Like how one building had its fire escape painted a hot pink. Or how another’s super was meticulous in placing their city-issued trash bins. Or the apartments with the Superman mural. According to urban legend, the landlord paid a graffiti artist to spray-paint it after getting fed up with his tagging.
The side streets were mostly one-ways. Just narrow enough that if someone double-parked—and someone always double-parked—you’d have to hold your breath and maneuver your car like a Cirque du Soleil performer.
I’d just passed Plimpton Avenue when my phone rang. An unsaved number. I was tempted to ignore it like I had the previous four times. But instead, I hit the red phone icon and brought it to my ear.
“Hey, Tam,” I said.
There was a pause. “It’s me.”
Me was definitely not Tam yet still a voice that registered as automatically as the number. I’d heard it all through my childhood—in music videos and radio interviews and award acceptance speeches way more than I’d ever heard it in my house.
I didn’t respond, which caused him to speak again. “Your father.”
As if I didn’t know. I finally exhaled the breath I’d been cradling like a baby. Which is how I felt, like I was still the kid waiting for Daddy to come back home. Luckily for me, we didn’t talk often. “Hi, Mel.”
“You heard?” His voice was rich, as he was. And he had a standing reservation on Forbes’s wealthiest in hip-hop list.
“Yeah…”
Another awkward pause. This one even longer. He was the first family member I’d heard from since finding out about Desiree—the fact he’d called proof it was already a different world without her in it. I broke the silence nervously. “How’s Veronika?”

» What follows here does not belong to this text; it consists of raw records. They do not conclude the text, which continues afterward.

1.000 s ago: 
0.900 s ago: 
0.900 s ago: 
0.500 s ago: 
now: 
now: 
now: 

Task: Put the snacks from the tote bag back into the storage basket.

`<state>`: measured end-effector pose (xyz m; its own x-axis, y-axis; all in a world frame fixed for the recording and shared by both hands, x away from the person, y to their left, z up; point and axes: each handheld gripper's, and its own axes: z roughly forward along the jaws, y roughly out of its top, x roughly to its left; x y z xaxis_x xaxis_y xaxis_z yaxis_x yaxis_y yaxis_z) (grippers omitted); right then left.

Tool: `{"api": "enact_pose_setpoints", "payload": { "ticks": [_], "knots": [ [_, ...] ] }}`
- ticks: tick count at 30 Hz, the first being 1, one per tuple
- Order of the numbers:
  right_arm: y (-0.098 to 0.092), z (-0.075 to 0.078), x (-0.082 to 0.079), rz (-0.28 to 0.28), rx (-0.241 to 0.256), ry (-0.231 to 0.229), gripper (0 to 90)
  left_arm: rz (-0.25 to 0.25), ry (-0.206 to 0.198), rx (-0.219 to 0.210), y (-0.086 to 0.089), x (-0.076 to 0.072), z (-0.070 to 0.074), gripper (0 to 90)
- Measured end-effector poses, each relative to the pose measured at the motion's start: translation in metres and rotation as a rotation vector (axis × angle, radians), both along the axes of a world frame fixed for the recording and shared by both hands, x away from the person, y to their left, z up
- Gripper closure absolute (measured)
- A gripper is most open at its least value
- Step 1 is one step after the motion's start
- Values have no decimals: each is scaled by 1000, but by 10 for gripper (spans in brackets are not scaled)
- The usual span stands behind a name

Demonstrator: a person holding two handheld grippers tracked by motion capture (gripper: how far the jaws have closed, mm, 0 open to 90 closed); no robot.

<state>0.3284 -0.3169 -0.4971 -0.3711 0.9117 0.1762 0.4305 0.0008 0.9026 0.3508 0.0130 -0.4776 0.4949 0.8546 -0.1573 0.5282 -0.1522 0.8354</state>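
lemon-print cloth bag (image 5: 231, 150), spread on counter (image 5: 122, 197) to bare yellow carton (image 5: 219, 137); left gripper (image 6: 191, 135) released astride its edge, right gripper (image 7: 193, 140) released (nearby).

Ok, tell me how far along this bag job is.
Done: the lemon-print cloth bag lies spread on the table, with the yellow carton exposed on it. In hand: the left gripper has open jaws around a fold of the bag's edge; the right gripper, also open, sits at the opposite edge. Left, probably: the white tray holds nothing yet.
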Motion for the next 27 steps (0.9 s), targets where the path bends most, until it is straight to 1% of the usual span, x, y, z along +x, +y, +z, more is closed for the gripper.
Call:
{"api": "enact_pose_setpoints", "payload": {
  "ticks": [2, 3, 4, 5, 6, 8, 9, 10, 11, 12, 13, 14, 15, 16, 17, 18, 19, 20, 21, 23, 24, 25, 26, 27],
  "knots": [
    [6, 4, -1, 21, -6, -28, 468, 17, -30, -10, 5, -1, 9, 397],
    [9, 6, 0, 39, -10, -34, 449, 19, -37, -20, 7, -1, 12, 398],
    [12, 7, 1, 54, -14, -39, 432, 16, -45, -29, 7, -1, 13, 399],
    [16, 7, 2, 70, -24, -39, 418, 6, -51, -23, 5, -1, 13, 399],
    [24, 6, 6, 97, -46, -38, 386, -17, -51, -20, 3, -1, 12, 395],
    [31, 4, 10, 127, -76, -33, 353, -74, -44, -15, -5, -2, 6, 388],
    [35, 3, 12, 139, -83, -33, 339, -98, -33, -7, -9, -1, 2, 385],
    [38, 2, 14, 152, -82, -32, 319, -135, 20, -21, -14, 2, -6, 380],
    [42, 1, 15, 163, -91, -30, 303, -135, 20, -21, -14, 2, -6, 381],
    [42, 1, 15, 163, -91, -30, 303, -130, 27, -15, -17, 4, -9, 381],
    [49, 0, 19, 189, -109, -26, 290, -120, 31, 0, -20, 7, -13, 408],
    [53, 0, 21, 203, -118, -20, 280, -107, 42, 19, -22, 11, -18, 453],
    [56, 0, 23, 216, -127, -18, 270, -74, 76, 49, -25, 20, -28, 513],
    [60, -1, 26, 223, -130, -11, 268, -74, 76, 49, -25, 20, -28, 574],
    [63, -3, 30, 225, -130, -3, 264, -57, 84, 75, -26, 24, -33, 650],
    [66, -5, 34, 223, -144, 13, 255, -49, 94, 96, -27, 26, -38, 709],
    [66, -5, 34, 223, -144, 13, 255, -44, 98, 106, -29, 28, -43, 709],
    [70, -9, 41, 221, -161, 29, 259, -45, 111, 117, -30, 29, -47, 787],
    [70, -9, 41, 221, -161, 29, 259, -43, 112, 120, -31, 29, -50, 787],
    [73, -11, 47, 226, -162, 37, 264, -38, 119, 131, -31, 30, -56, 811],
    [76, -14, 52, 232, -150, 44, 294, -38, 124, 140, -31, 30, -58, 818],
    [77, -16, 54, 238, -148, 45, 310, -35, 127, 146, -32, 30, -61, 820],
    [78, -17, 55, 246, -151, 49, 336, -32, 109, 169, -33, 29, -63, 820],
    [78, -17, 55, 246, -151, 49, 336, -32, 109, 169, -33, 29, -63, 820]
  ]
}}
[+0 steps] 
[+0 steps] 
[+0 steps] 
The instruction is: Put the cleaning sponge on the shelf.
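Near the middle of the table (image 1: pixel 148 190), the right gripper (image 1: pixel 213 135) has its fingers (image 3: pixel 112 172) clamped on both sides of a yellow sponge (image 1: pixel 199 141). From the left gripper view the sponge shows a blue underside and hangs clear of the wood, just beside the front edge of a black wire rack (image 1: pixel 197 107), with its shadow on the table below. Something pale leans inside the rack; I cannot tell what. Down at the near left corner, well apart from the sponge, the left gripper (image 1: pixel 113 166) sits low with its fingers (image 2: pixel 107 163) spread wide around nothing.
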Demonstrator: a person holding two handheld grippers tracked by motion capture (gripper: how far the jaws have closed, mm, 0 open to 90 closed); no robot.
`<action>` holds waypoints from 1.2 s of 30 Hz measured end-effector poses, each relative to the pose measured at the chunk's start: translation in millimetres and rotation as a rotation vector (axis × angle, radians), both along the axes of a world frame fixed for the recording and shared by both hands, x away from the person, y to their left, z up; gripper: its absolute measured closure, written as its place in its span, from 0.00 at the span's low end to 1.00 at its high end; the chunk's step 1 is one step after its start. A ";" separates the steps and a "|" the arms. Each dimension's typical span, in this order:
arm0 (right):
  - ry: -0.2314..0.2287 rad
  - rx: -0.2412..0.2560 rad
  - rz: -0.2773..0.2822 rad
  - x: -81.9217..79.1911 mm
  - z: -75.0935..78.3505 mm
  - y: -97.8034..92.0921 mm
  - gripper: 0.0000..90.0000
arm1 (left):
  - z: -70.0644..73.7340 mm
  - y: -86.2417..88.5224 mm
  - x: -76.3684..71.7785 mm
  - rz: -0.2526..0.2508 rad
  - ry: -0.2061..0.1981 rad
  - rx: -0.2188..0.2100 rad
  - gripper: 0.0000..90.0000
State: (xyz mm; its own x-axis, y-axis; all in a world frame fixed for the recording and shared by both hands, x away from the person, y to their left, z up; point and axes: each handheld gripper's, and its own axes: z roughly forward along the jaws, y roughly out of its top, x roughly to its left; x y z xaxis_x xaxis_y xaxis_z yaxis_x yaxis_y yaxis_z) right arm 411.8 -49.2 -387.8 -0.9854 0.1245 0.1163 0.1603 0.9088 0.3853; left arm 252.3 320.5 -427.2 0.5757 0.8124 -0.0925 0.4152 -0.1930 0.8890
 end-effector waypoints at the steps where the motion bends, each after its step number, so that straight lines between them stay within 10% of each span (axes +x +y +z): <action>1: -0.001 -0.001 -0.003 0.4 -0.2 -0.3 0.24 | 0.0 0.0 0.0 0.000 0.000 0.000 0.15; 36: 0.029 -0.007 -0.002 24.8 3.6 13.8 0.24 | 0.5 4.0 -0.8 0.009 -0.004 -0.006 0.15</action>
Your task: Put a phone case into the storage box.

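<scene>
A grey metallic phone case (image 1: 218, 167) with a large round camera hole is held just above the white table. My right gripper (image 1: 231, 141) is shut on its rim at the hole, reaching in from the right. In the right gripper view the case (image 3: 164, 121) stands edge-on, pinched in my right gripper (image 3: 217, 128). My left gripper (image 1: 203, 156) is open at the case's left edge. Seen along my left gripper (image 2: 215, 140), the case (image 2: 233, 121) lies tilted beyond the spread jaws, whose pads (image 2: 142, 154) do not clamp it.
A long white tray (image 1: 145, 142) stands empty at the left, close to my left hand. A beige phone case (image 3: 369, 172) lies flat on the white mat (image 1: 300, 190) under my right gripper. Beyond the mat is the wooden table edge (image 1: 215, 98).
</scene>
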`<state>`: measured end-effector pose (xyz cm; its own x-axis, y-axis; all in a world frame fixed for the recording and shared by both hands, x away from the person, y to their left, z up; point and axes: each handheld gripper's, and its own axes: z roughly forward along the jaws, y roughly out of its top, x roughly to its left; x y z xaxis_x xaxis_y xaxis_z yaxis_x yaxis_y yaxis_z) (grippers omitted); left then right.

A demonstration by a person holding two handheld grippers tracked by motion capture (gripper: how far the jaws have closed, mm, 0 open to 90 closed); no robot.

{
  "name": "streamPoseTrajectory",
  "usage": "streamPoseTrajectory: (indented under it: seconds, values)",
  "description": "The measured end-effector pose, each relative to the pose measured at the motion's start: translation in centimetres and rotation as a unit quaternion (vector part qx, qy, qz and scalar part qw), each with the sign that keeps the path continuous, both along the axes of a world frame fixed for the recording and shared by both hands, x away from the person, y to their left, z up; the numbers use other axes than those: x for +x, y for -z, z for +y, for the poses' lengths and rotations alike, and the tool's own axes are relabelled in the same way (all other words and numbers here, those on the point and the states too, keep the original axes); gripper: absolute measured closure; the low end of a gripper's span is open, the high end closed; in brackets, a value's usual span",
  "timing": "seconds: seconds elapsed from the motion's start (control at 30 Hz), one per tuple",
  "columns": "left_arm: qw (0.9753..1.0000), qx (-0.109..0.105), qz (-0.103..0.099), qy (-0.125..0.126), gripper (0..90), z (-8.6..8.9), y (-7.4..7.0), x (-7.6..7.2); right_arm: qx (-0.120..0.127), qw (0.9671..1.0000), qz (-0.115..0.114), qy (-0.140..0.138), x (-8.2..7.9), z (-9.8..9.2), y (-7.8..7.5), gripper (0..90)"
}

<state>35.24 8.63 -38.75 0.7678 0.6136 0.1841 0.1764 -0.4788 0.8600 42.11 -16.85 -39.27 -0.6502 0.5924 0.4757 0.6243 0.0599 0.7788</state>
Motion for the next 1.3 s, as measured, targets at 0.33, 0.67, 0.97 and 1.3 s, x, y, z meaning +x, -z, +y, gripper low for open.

His wife. Desiree’s mother. My mother’s mortal enemy.
My parents had been childhood sweethearts, but according to my mom, Mel had always claimed he wasn’t the “marrying type.” Until Veronika had proved that wrong. My mom had never forgiven him—or them, since Veronika had been her friend. My mom’d even gotten her the receptionist job at Mel’s first record label.
After my parents split, I saw Gram often. Mel technically had custody every other weekend and for a month in the summer, but you couldn’t take a six-year-old to a video set. And there was no way in hell my mother would let me stay with “that heifer” Veronika. So my time was usually spent at Gram’s.
If my mother’s parenting philosophy was Tough Love, then Mel’s was No Love. Over the years, his visits became phone calls. Phone calls became nothing at all. I extended an olive branch when I invited him to my high school graduation. He didn’t show up. So I didn’t invite him to my University of Pennsylvania one. It wasn’t until after my mom died that he made any effort to come back into my life, throwing money at me like a rapper at his first album-release party. But by then I had no interest in being bought back.
“She’s been in bed since we got the call this morning.”
Despite what my mother would want me to believe, Veronika had always been more fun aunt than evil stepmother. I liked her—often more than both my birth parents, which made me feel guilty. So I always tried to steer clear. That didn’t stop Veronika from trying, more for Mel’s sake than mine, because that’s what Veronika always did.
“Ahh.” I drew the h out as I crossed smack-dab in the middle of the street, not even bothering to look both ways. I reached the sidewalk still searching for something else to say. Something more appropriate. I had nothing.